Musings

The bloodsuckers

It was around 7 pm. I had flown from Nagpur to Delhi that afternoon. Then got on the airport metro to New Delhi metro station. Next, walked into a group of haggling auto rickshaw drivers, all quoting exorbitant rates. Finally negotiated with one who seemed better than the rest. The driver dropped me off near my house. Still a little distance away as the rickshaw couldn’t negotiate the narrow lanes of Kotla. But I would manage as I had only one small suitcase.

I was rummaging my purse to find the exact change under the dim streetlight, when the auto rickshaw driver exclaimed, “God! How many mosquitoes!” I looked up to see a million mosquitoes buzzing around our faces in that hazy light. Needless to add, both of us were glad to get away from that place as soon as we could.

The last time I saw so many mosquitoes together was on a summer vacation to my grandparents’ place. Afternoons were spent around baskets of sweet lichees and mangoes from the baagan that they owned. Muzaffarpur. Near the gigantic water tank which had huge bee-hives all around. Sitting on the khatiyas in the evening in the verandah. Enjoying the long leisurely discussions with our cousins in the light of the Petromax lamps. Electricity was often errant for hours. But we were taught to smear ourselves with Odomos. After dinner we kids were all bundled off under mosquito nets. Where the first ten minutes used to be spent in clapping. To kill the mosquitoes which were trapped inside the net. And then inspecting the net to see if you were unlucky to get one with holes, which meant you needed to clap and slap all night! Machcharpur. That’s what we had rechristened Muzaffarpur by the end of that trip.
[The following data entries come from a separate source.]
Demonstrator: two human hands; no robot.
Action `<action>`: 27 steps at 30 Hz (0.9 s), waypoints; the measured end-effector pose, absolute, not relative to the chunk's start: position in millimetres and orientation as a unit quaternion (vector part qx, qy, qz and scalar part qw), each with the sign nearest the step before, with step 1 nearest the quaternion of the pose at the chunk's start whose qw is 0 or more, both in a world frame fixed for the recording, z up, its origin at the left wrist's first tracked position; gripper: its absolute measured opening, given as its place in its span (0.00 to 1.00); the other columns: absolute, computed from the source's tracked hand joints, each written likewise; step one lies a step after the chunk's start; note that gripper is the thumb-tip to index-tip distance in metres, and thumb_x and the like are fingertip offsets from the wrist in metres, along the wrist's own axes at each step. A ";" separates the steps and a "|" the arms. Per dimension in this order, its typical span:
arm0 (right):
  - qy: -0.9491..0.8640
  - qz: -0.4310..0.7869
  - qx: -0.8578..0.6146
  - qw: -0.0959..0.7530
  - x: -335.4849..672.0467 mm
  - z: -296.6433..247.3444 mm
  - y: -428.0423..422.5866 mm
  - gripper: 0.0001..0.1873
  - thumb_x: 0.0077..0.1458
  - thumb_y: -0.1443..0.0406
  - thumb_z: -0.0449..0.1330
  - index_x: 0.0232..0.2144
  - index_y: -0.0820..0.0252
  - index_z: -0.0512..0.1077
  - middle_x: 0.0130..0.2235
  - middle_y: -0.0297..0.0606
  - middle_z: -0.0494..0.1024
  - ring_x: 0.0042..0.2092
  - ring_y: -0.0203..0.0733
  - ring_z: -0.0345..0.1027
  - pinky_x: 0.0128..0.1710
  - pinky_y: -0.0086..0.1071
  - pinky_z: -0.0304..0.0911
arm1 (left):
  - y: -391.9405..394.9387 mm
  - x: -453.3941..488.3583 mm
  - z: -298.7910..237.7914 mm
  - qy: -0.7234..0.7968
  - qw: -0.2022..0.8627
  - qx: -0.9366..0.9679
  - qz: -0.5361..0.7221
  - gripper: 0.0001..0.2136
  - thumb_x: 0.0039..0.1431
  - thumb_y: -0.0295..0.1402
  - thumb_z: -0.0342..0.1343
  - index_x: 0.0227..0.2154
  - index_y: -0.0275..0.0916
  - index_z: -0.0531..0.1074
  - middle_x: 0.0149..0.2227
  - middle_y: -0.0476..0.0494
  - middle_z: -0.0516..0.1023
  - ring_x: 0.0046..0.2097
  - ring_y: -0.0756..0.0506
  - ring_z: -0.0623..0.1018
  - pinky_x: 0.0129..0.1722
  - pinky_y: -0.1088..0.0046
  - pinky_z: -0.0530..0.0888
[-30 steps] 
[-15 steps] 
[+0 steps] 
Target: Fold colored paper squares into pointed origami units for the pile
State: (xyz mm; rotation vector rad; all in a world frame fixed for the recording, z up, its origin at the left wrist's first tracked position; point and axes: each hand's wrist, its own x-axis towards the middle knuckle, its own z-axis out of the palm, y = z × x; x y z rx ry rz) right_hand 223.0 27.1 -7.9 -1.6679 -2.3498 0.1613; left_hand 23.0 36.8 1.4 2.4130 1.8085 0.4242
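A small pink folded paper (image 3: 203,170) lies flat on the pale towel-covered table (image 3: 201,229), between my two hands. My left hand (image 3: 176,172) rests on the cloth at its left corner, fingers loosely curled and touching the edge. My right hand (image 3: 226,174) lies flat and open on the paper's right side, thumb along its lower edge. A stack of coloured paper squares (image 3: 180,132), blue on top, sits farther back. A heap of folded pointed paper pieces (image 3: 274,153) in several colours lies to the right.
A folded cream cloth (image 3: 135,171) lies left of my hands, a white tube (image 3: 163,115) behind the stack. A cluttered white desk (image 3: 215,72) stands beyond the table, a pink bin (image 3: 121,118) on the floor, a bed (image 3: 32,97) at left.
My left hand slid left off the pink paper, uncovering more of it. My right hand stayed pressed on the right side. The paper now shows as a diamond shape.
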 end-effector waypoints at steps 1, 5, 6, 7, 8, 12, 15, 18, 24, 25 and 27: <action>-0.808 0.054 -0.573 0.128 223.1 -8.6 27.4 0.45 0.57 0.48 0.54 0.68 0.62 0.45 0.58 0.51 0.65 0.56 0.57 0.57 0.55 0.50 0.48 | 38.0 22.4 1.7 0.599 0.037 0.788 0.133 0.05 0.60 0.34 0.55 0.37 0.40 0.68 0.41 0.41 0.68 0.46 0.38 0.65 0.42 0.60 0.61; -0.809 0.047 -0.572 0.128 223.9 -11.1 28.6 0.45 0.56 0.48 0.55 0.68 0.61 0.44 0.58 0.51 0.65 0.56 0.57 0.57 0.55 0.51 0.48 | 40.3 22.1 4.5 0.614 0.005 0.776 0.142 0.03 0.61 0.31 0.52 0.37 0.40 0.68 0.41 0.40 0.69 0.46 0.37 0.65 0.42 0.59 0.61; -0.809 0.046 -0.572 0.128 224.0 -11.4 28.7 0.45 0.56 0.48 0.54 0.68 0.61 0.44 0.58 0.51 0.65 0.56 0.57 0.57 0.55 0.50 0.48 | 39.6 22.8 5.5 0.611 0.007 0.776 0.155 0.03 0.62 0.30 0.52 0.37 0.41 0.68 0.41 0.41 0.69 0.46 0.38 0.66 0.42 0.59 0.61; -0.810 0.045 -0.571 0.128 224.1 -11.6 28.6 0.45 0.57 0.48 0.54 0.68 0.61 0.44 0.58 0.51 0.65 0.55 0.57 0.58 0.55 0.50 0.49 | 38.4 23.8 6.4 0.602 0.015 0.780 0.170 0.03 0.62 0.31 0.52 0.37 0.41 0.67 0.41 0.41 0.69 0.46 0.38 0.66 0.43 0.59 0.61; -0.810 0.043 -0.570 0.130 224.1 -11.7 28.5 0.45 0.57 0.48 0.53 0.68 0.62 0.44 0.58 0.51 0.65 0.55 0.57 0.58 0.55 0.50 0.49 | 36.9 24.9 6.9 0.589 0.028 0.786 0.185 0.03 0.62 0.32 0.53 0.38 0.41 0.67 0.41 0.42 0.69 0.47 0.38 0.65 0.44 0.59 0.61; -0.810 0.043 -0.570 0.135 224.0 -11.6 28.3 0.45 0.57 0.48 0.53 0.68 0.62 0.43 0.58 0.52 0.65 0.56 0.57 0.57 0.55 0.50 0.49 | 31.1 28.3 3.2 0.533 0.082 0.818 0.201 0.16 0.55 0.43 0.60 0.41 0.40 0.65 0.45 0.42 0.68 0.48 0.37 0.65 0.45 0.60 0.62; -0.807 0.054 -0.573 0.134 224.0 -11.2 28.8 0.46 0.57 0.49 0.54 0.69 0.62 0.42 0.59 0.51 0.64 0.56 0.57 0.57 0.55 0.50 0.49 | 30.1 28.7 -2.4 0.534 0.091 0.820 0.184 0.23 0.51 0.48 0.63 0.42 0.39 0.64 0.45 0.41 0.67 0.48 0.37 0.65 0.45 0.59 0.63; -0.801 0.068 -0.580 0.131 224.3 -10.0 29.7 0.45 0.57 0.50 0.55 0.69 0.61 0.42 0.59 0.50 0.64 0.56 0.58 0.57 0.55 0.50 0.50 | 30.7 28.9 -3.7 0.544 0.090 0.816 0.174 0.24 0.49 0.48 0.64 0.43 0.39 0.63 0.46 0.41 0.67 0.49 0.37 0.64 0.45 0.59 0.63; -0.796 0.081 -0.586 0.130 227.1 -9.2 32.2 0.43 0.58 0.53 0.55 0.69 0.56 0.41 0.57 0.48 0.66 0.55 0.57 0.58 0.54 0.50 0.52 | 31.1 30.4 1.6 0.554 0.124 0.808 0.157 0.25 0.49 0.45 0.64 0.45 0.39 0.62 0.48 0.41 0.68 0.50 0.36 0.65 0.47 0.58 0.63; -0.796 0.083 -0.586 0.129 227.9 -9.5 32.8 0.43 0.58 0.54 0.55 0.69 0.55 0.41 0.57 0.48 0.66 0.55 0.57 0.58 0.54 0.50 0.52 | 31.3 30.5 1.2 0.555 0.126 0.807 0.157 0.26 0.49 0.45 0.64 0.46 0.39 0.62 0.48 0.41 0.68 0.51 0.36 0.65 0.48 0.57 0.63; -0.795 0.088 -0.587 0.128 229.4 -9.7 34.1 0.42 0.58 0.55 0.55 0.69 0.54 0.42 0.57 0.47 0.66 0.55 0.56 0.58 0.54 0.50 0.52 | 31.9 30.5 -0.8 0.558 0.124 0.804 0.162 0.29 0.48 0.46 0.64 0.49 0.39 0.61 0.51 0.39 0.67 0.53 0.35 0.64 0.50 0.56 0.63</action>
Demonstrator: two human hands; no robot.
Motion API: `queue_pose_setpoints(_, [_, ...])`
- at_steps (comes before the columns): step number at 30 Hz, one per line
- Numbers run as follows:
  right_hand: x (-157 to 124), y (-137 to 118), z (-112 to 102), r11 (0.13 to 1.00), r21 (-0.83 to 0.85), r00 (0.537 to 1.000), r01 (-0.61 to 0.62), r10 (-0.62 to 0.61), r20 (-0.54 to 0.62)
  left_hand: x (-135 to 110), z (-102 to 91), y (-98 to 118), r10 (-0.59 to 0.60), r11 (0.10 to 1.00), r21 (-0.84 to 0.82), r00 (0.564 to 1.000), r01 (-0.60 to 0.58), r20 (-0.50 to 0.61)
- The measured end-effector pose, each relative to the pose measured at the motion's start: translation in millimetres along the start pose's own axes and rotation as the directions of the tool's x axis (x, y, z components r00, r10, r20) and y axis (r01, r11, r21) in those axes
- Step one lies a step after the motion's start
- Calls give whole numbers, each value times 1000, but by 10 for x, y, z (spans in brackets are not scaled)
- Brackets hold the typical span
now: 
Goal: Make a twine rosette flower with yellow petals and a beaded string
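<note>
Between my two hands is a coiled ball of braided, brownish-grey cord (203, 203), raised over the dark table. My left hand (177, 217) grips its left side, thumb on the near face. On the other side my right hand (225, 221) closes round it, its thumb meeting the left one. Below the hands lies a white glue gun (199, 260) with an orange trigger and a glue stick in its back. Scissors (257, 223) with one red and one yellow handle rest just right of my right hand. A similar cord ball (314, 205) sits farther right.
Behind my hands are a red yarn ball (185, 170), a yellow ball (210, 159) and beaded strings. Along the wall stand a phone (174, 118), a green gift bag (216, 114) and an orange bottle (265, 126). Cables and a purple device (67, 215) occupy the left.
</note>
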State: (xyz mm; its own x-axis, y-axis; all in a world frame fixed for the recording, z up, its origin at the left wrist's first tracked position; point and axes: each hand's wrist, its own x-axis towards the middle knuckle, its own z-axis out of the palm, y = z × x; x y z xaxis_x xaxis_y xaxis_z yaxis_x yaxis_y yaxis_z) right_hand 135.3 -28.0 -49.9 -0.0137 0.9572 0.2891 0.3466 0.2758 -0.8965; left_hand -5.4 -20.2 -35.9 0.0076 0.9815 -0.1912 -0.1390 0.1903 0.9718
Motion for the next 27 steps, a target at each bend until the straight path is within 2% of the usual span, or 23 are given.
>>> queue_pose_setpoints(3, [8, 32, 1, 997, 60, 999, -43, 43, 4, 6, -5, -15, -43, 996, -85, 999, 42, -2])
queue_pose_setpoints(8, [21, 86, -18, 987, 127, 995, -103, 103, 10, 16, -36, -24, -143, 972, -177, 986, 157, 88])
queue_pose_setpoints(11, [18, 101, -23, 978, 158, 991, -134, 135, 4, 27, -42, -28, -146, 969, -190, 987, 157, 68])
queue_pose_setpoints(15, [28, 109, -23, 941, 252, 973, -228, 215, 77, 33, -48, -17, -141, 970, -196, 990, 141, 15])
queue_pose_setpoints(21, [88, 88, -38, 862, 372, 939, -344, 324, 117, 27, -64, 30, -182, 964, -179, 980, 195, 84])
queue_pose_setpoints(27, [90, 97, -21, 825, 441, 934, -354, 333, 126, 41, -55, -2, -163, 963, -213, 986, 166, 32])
The crazy part of mosquitoes in Delhi is that they bite not just in the night, but all through the day. So you might be trying to concentrate on something at work when you have a pesky mosquito come and sit on your keyboard. You wish I could slam it right there, but you know your carefully typed document could vanish. Then it buzzes up and slowly sings a tune in your ears, distracting you completely.

Each morning there is a team waiting at the door of the lab to sanitize our rooms in the wake of the corona crisis. Each morning I wish they were spraying mosquito repellent instead. The worst is the washroom. You can see these bloodsuckers resting in neat lines along the walls. Waiting patiently for an unsuspecting host to enter. The standing joke among my colleagues is that if they decided to, the mosquitoes could easily carry one of us away together. There are so many of them!

The vaporizer with the anti-mosquito repellent is switched on all day and night at home. But to no avail. You are forced to wake up early as there are these painful welts appearing on your arms and legs. Scratch scratch. Itch itch. And then you realize that the wall next to your bed has splotches of blood as you might have murdered a few in your sleep.

Cities. With their burgeoning populations. When we are finished with corona, we will have malaria and dengue to deal with. Or perhaps typhoid. The water from the Yamuna stinks of an overdose of chlorine. It can’t mask the ammonia from the poison that factories dump down the river. The rigmarole is endless. They call it survival of the fittest.